* _What needs to be done_
Write out, unaltered, each line from the top of the records below down to the line where "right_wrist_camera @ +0" appears, that line included.

Data provided section start

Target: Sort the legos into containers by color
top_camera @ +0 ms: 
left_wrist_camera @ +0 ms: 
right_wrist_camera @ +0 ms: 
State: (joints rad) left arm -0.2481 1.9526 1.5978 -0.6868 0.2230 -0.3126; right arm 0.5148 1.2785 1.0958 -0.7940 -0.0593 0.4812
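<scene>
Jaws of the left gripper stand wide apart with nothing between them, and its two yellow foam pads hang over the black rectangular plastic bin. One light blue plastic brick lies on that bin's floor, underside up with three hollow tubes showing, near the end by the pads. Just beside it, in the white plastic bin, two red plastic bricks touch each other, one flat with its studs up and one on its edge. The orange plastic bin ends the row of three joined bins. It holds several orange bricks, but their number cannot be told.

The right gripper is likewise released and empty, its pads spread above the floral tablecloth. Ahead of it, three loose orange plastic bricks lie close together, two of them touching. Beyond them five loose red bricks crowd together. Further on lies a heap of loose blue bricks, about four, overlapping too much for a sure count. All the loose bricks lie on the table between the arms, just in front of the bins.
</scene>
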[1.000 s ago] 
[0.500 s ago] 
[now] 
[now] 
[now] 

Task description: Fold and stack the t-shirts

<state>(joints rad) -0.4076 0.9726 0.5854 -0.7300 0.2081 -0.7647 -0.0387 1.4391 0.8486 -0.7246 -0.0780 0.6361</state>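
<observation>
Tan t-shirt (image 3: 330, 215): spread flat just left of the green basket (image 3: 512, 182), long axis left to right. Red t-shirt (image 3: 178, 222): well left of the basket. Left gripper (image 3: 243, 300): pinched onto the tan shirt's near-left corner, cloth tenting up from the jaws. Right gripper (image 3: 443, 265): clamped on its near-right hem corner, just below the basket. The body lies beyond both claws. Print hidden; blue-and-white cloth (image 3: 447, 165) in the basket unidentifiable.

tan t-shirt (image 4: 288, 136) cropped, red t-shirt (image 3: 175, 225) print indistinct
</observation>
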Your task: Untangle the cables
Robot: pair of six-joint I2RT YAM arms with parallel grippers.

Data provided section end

* _Solution to the problem_
Target: Sort the legos into containers by color
top_camera @ +0 ms: 
left_wrist_camera @ +0 ms: 
right_wrist_camera @ +0 ms: 

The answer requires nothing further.